→ **AIM OF THE TASK**:
None of the images should appear in your copy. Transcribe the data in full.

→ **DATASET EXCERPT**:
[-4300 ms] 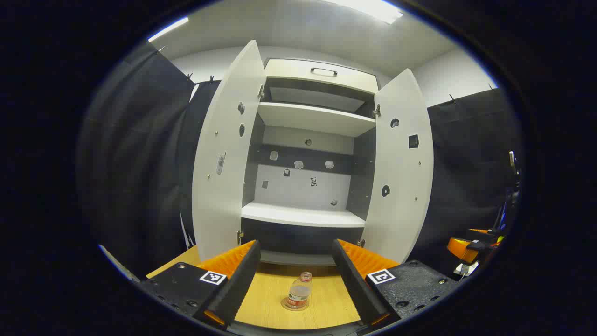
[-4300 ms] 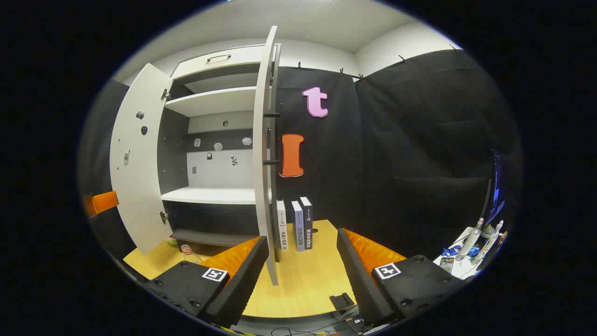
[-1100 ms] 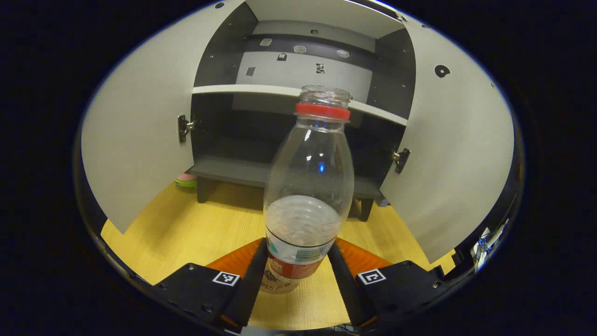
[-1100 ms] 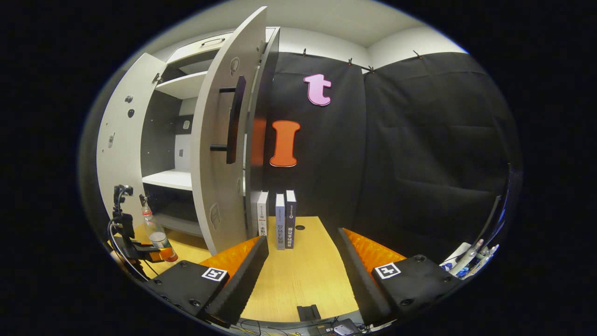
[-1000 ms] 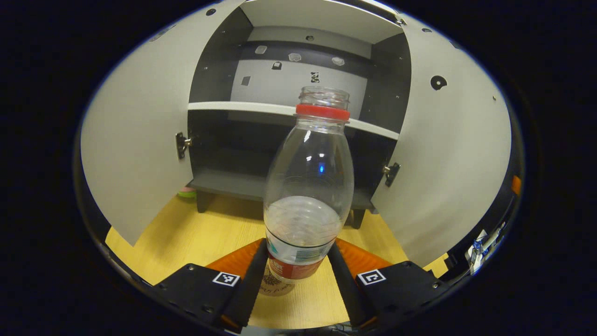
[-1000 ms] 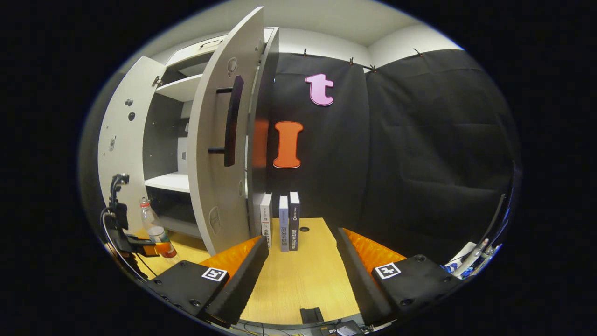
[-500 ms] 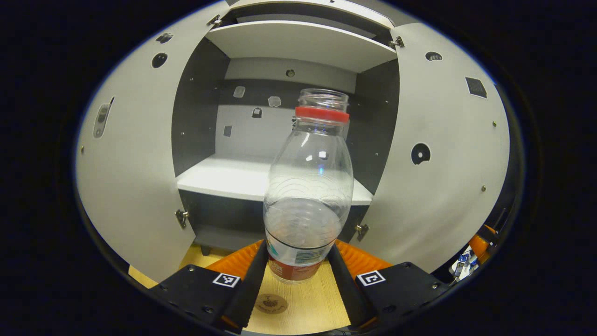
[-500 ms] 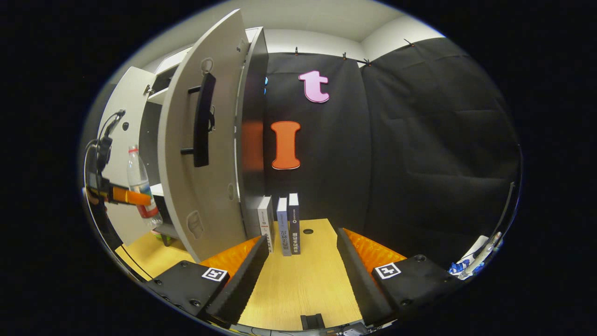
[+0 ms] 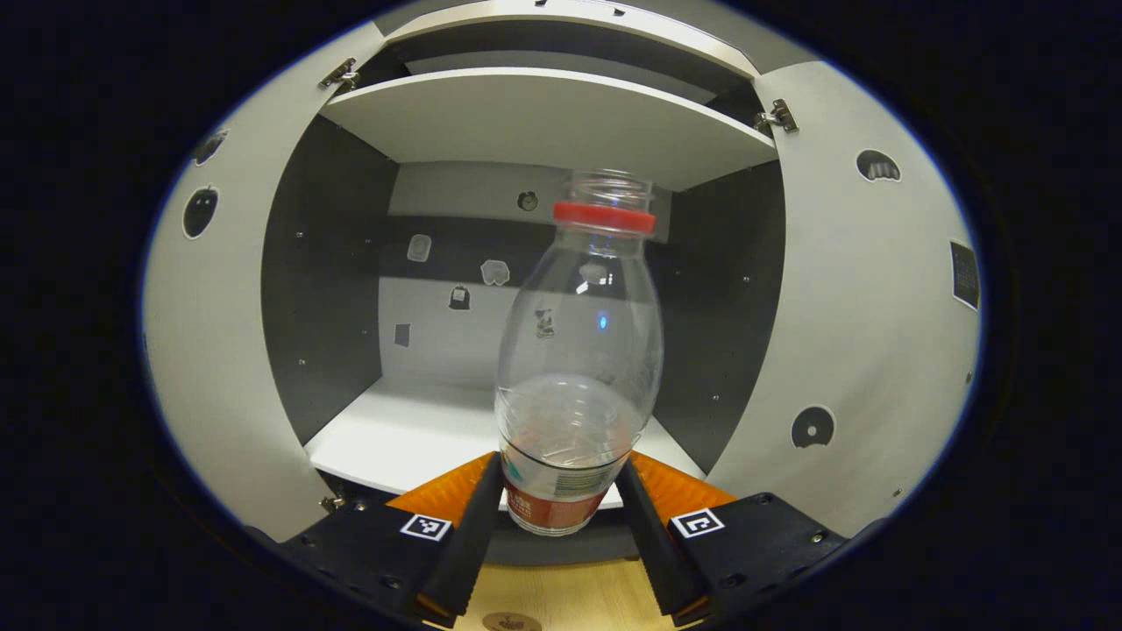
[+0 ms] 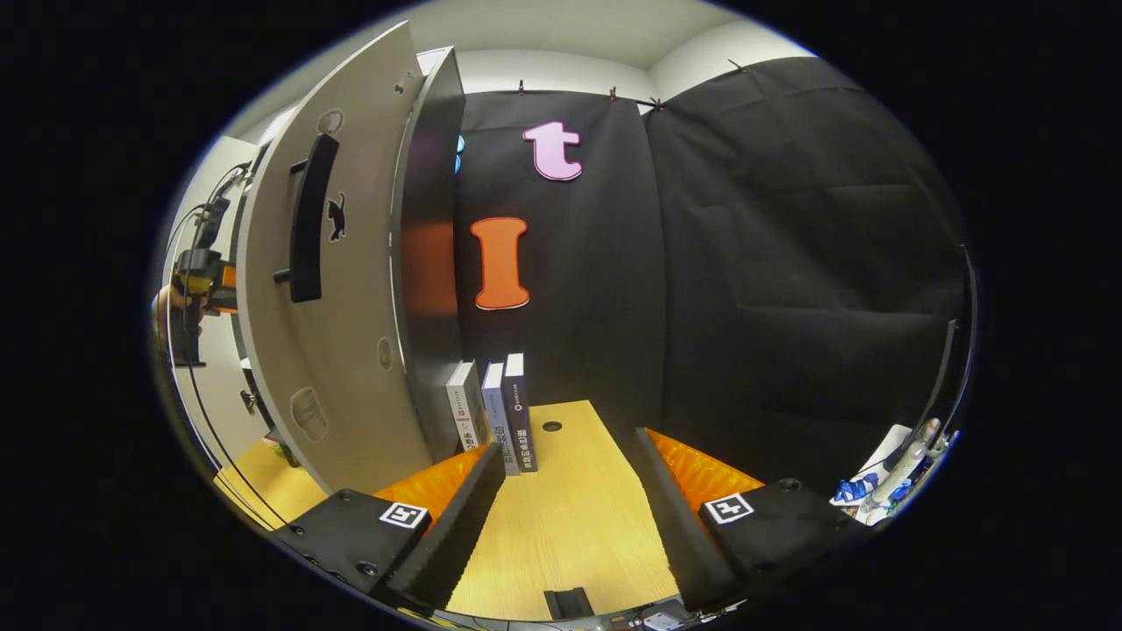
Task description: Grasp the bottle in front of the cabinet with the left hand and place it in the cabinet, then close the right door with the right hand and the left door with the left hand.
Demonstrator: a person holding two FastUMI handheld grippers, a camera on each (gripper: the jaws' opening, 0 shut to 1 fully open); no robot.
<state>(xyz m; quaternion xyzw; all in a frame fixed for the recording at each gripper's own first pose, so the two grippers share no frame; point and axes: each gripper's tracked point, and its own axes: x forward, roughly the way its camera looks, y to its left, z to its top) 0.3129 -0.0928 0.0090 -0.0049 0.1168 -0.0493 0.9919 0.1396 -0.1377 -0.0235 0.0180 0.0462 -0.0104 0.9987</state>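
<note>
Hand-held gripper, left (image 9: 559, 517): both fingers clamped on the lower, labelled part of the bottle (image 9: 574, 368), holding it upright and clear of the worktop (image 9: 561, 600).

Bottle: clear plastic, uncapped, red ring at the neck, a little liquid low in the body. Held in front of the open cabinet (image 9: 543, 114), with its base just above the front edge of the white shelf (image 9: 412, 434); whether it is already over the shelf cannot be told.

Cabinet: dark side walls, pale back panel carrying small stickers, a second shelf above. Left door (image 9: 202, 368) and right door (image 9: 868, 333) both swung wide open.

Hand-held gripper, right (image 10: 565, 517): fingers spread apart with nothing between them, above the bare wooden worktop (image 10: 570, 535).

Right door, outer face (image 10: 342, 315): seen in the right gripper view with a dark bar handle (image 10: 307, 219), standing open.

Books (image 10: 495, 416): three, upright on the worktop beside the cabinet's side.

Left hand-held gripper, far view (image 10: 206, 280): seen past the door's edge, at the far left of the right gripper view.
</note>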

→ **OUTPUT OF THE TASK**:
[-4300 ms] 
[-4300 ms] 
[-1100 ms] 
[-1100 ms] 
[-1000 ms] 
[-1000 ms] 
[-500 ms] 
[-500 ms] 
[+0 ms] 
[+0 ms] 
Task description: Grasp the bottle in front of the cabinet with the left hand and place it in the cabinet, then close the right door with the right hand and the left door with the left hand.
Demonstrator: a person holding two FastUMI handheld grippers, a camera on each (gripper: the jaws' opening, 0 shut to 1 fully open); no robot.
<state>(xyz m; quaternion xyzw; all in a frame fixed for the recording at each gripper's own first pose, so the two grippers share no frame; point and axes: each gripper's tracked point, and its own axes: x forward, roughly the way its camera looks, y to its left, z to its top) 0.3129 -0.0928 0.0090 -0.0049 0.1168 -0.0493 0.9919 0.1396 -0.1377 -0.0235 0.0180 0.0462 -0.0104 0.9987</state>
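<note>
Hand-held gripper, left (image 9: 559, 517): both fingers clamped on the lower, labelled part of the bottle (image 9: 574, 368), holding it upright and clear of the worktop (image 9: 561, 600).

Bottle: clear plastic, uncapped, red ring at the neck, a little liquid low in the body. Held in front of the open cabinet (image 9: 543, 114), with its base just above the front edge of the white shelf (image 9: 412, 434); whether it is already over the shelf cannot be told.

Cabinet: dark side walls, pale back panel carrying small stickers, a second shelf above. Left door (image 9: 202, 368) and right door (image 9: 868, 333) both swung wide open.

Hand-held gripper, right (image 10: 565, 517): fingers spread apart with nothing between them, above the bare wooden worktop (image 10: 570, 535).

Right door, outer face (image 10: 342, 315): seen in the right gripper view with a dark bar handle (image 10: 307, 219), standing open.

Books (image 10: 495, 416): three, upright on the worktop beside the cabinet's side.

Left hand-held gripper, far view (image 10: 206, 280): seen past the door's edge, at the far left of the right gripper view.
</note>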

With this, the answer is finished.